By Damian Kahya
Business reporter, BBC News
One reason is that oil refiners cut supply during the recession
The cost of filling up a tank with unleaded petrol has hit a new record. Yet the price of its raw ingredient - crude oil - is nowhere near its highs of the summer 2008. Why?
The price we pay reflects the cost of turning it into petrol, the profits for the refiners and retailers and, of course, tax for the exchequer. Whilst crude oil is still over a third cheaper than it was in 2008 - almost everything else has changed.
A WEAK POUND
One of the biggest impacts comes from the falling value of the pound which has dropped by almost 25% against the dollar since the heady days of 2008.
"The currency certainly has significant impact on the price," explains Simon Thorne from oil and energy analysts Platts.
The problem is that oil is sold in dollars, so every time the pound weakens, buying it becomes more expensive.
Using approximate figures provided by the AA and industry analysts Experian Catalist, it is possible to calculate that if the pound were still at 2008 levels petrol would be 10 pence a litre cheaper.
But the falling pound is only part of this story.

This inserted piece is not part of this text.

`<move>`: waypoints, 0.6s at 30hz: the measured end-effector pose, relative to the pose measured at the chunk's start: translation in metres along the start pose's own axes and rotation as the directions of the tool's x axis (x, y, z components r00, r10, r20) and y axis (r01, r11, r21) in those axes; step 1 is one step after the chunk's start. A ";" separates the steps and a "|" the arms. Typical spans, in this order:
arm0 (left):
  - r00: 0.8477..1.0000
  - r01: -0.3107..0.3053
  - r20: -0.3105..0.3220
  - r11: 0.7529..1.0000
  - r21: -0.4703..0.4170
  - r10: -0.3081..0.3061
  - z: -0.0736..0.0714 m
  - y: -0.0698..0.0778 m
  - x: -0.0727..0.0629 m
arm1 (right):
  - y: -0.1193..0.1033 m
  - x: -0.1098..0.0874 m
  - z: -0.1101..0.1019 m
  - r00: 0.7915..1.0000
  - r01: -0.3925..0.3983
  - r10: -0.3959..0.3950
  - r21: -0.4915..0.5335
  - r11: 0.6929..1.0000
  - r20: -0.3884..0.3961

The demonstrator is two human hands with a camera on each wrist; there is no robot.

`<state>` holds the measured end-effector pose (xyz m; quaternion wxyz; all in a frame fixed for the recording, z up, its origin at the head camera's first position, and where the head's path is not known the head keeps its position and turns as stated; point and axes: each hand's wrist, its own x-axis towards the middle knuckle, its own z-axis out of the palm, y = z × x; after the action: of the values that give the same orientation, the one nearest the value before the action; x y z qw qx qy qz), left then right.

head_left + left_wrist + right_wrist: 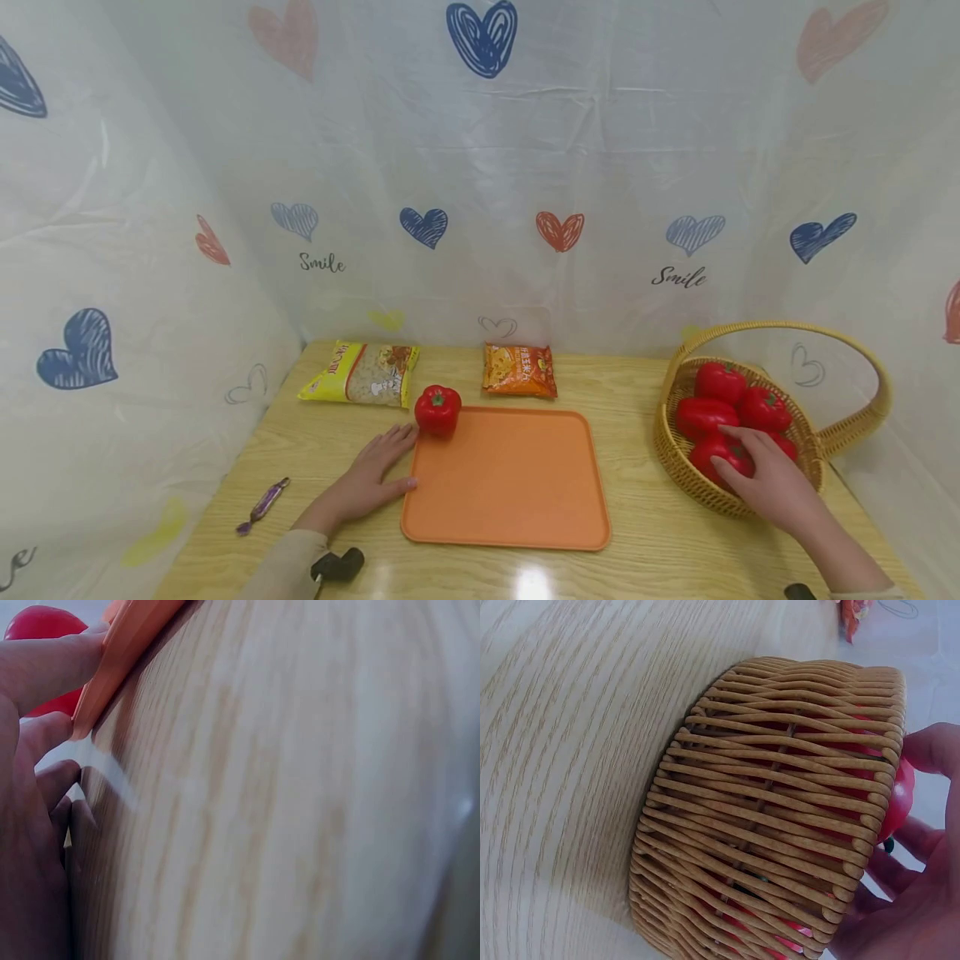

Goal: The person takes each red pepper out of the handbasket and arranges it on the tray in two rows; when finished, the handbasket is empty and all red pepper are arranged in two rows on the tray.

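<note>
My left hand [369, 477] rests at the left edge of an orange tray [510, 479], fingers extended and the thumb touching its rim. A red bell pepper [437, 408] sits at the tray's far left corner, just beyond those fingertips. Over on the right, my right hand [776, 487] reaches into a wicker basket [675, 468] and grips a red bell pepper [711, 457] between thumb and fingers. Several more red peppers [720, 383] lie around it. In the right wrist view, the gripped pepper [902, 796] shows above the basket rim, its lower part hidden by the weave.
Behind the tray lie a yellow bag [367, 375] and an orange snack packet [519, 371]. A purple wrapped candy [264, 505] is near the left table edge. The basket's tall handle [873, 412] arches to the right. A heart-patterned curtain [480, 167] encloses the table.
</note>
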<state>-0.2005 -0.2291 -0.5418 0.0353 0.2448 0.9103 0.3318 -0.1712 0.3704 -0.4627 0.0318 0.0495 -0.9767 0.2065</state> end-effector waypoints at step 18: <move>1.000 -0.010 -0.004 1.000 -0.006 0.010 -0.001 0.000 0.001 | -0.005 -0.002 0.003 0.999 0.034 -0.033 0.037 0.999 -0.029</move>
<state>-0.2012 -0.2294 -0.5405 0.0327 0.2486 0.9081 0.3354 -0.1689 0.3651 -0.4640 0.0483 0.0634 -0.9711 0.2251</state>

Even taking into account the weaker sterling, crude oil is still over 20% cheaper for us to buy than it was at its peak in July 2008.
Tax has gone up though, and at least 65% of the cost of petrol comes from tax.
According to the latest figures from the Department of Energy and Climate Change, UK drivers pay more in taxes on petrol than almost all their European counterparts - ranking 25th out of 27.
And since July 2008, fuel duty has increased by just under 7p. When you add in VAT, it comes to a total 8.2p rise in the cost of fuel.
Then there has been the removal of some subsidies for bio-fuels, which make up around 3.5% of most petrol on the forecourt. Some analysts say this could add about a penny to the cost.
MAKING A PROFIT
Over the last 12 months the difference between the wholesale price of petrol and the price of oil - what industry insiders call "the crack" - has increased.
That is to say that the price of petrol sold to forecourts - before tax and irrespective of what happens to the currency - has gone up by more than the cost of oil.
Part of this is seasonal. Summer fuel and winter fuel are actually different, and that drives up the cost of petrol at this time of year as refiners switch to the more expensive summer variety.
But refiners are also trying to get back to making a profit on petrol.
"There was a period in late 2008 when refiners were losing money for every barrel of gasoline [petrol] they produced", says Jonathan Leitch a senior analyst at energy consultancy Wood Mackenzie.
The so-called crack was zero - despite the effort involved in turning oil into petrol, they sold the petrol for the same price as the oil they bought to make it.
Refiners had been making their money instead on high diesel prices. But since the recession, the demand for diesel has dropped. Diesel is the primary fuel for road haulage, and as fewer goods are being bought, so there is less need to transport them.
Refiners responded to the recession by cutting production. According to Platts at least four out of the UK's nine refineries are now up for sale.
But just as supply has been cut, demand for petrol has at least partly recovered - sending prices and profits up.
The wholesale price of petrol is now 12% more than the cost of oil - compared to 0% in 2008. If refiners were still refining petrol for nothing it would be at least 5p a litre cheaper.
"I think the refiners are in a difficult position," says Luke Bosdet from the AA. "In their need to get their profit up to a sustainable level they might have gone too far."
The AA's latest survey shows almost half its members are considering cutting back on car use due to high prices - that would impact refiners further.
Further tax rises are planned, adding another two pence to the cost of fuel by January next year. Meanwhile the cost of refining is unlikely to fall.
"One of the things that is going to happen to refiners in future is that they will have to pay more for the cost of the carbon dioxide they produce," says Jonathan Leitch from Wood Mackenzie.
Simon Thorne at Platts predicts that in future most of our refined petrol may come from modern, efficient, Asian facilities.
"The best thing we can do right now is buy the cheapest price - it is just that that is rarely going to be Britain."